Despite still relatively high CPI and PPI inflation at the current juncture, we believe that a perfect storm for deflation is gathering strength under the surface and is expected to bring about a deflationary impulse in 1H09, which may morph into persistent deflation in 2H09 and beyond, barring an aggressive policy response up front.

Deflation is not always a bad thing. However, it is very difficult to make a distinction between ‘good’ and ‘bad’ deflation in practice, given the entwining supply and demand shocks. Our best judgment is that the potential deflation that we envisage to emerge in 1H09 will be a mixture of ‘good’ and ‘bad’ deflation, with the former likely dominating the latter. ...
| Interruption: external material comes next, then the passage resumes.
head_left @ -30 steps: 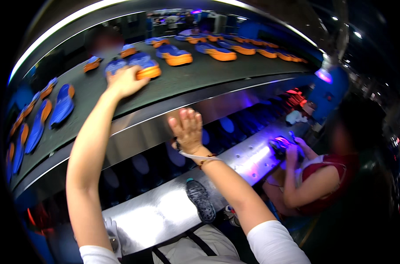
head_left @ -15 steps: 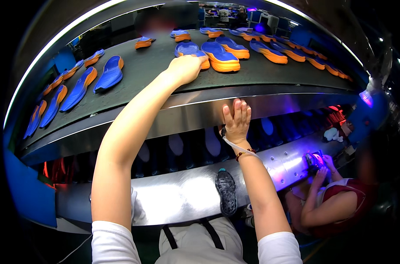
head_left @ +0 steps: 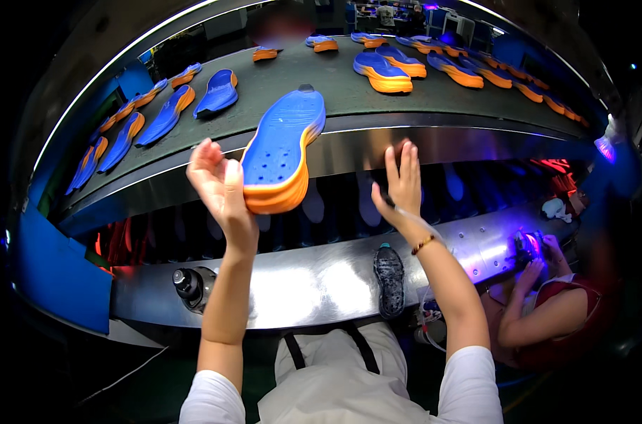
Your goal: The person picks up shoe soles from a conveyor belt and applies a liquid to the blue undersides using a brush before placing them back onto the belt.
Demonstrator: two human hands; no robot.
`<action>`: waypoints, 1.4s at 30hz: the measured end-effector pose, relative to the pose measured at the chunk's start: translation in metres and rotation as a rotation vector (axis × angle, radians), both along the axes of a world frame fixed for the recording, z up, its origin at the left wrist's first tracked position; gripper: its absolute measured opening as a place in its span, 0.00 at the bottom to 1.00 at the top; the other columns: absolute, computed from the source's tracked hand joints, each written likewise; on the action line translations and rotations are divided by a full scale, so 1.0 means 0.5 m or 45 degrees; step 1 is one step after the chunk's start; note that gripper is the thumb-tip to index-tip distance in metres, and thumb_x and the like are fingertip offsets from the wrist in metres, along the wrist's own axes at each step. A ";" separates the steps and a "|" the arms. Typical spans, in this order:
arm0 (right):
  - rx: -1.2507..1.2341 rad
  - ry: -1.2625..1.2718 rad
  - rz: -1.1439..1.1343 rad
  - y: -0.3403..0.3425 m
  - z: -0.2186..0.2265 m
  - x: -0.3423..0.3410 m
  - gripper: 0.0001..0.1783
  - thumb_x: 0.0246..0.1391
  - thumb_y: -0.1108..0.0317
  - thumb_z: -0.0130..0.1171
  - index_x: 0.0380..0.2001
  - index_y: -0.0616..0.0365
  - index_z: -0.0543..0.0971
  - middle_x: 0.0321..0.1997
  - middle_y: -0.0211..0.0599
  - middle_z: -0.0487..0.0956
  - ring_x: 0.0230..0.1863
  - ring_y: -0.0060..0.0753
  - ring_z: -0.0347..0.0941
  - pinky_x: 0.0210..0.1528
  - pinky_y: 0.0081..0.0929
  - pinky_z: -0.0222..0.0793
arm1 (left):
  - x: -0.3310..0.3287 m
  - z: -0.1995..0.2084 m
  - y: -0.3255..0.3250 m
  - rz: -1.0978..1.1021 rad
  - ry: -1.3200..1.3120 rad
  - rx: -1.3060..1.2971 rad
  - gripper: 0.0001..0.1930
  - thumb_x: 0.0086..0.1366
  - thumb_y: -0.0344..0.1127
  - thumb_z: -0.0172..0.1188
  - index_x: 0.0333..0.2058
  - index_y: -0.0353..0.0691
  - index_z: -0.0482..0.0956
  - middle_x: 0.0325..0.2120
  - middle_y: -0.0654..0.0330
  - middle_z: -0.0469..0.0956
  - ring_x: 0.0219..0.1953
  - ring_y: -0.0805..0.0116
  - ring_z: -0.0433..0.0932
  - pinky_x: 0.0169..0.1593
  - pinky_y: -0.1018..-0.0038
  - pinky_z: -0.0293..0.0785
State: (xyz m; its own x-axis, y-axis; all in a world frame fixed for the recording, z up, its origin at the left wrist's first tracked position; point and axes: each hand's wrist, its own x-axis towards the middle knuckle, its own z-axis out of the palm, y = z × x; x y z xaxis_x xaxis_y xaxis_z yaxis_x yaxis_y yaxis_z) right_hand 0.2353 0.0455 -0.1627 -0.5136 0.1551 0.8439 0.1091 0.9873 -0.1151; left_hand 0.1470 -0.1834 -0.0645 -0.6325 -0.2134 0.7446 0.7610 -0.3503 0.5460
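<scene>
The blue-and-orange sole has left the belt: half a second ago it lay there under the left hand, and now it is up in front of the steel rail, nearer the person, heel end toward the body and blue face in view. The left hand has drawn back from the belt with it and turned, so that its fingers are loosely curled and stand apart from the thumb. The sole's heel end meets the thumb in view; whether the hand has a firm grip on it, I cannot tell.

The right hand stays in front of the rail, holding nothing. Its fingers still point up and are stretched out, but the thumb now sits lower and farther from them than before. Whether the fingertips touch the rail is unclear.

On the belt, the pair of soles that was just beside the lifted one remains. The black sole still lies on the metal desk. A black-topped bottle, mostly hidden behind the left forearm earlier, now shows on the desk. At the right, a co-worker keeps both hands at a dark object under purple light.
</scene>
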 end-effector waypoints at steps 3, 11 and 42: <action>-0.260 -0.102 0.295 -0.046 -0.031 0.066 0.28 0.41 0.70 0.57 0.50 0.61 0.68 0.46 0.52 0.71 0.45 0.50 0.69 0.47 0.35 0.65 | -0.001 -0.067 -0.045 -1.386 -0.861 -0.099 0.22 0.59 0.36 0.50 0.51 0.34 0.62 0.43 0.57 0.72 0.44 0.70 0.73 0.50 0.73 0.68; -1.736 -0.036 0.461 -0.116 -0.130 0.238 0.12 0.52 0.68 0.55 0.37 0.66 0.76 0.30 0.37 0.78 0.29 0.20 0.73 0.33 0.17 0.69 | 0.136 -0.374 -0.088 -2.514 -1.191 0.299 0.48 0.52 0.68 0.48 0.61 0.37 0.45 0.55 0.38 0.55 0.50 0.42 0.67 0.51 0.49 0.65; -0.979 -0.263 0.772 -0.289 -0.089 0.154 0.10 0.37 0.74 0.60 0.28 0.65 0.77 0.28 0.46 0.78 0.29 0.39 0.76 0.34 0.26 0.71 | 0.193 -0.406 -0.039 -1.460 -1.577 0.192 0.41 0.57 0.71 0.22 0.53 0.44 0.62 0.48 0.56 0.68 0.51 0.60 0.66 0.56 0.63 0.61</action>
State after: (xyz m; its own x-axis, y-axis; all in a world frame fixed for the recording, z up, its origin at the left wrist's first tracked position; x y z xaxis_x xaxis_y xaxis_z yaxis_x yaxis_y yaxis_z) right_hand 0.3123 -0.0992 -0.2073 -0.8121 0.2842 0.5096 -0.2985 0.5481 -0.7813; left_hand 0.2438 -0.2029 -0.2675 -0.6459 0.7171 -0.2620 -0.7296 -0.4788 0.4883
The initial deflationary impulse due to positive supply shocks should bring about cost savings, especially to the energy- and raw materials-intensive sectors. However, with sticky nominal wages, we believe that persistent deflation will cause real wages to rise, profit margins to fall and employment to be cut back, which may set off a deflationary cycle with far more serious consequences. A deflationary environment generally favors bond holders (or creditors) over equity investors (or debtors).

The key is to prevent deflationary expectations from getting entrenched. We expect further aggressive policy responses in the coming months.


this just in -- things are not going well in china. looks like michael pettis and vitaliy katsenelson are gaining adherents.

with a property market collapse now accelerating and multiplying china's woes, the chinese government has begun to devalue the renminbi. this of course is exactly the opposite of the needed adjustment. governments on both sides of the pacific are attempting to prevent the united states from closing its current account deficit -- the united states by attempting to force further lending and consuming, china by weakening its currency to protect its exporters -- and to continue the unsustainable and dying system of vendor finance. god help us if it works -- the result would merely enlarge the ultimate problems of both countries while postponing them for a little while, as did government measures in 2002-2004 under alan greenspan and the bush administration.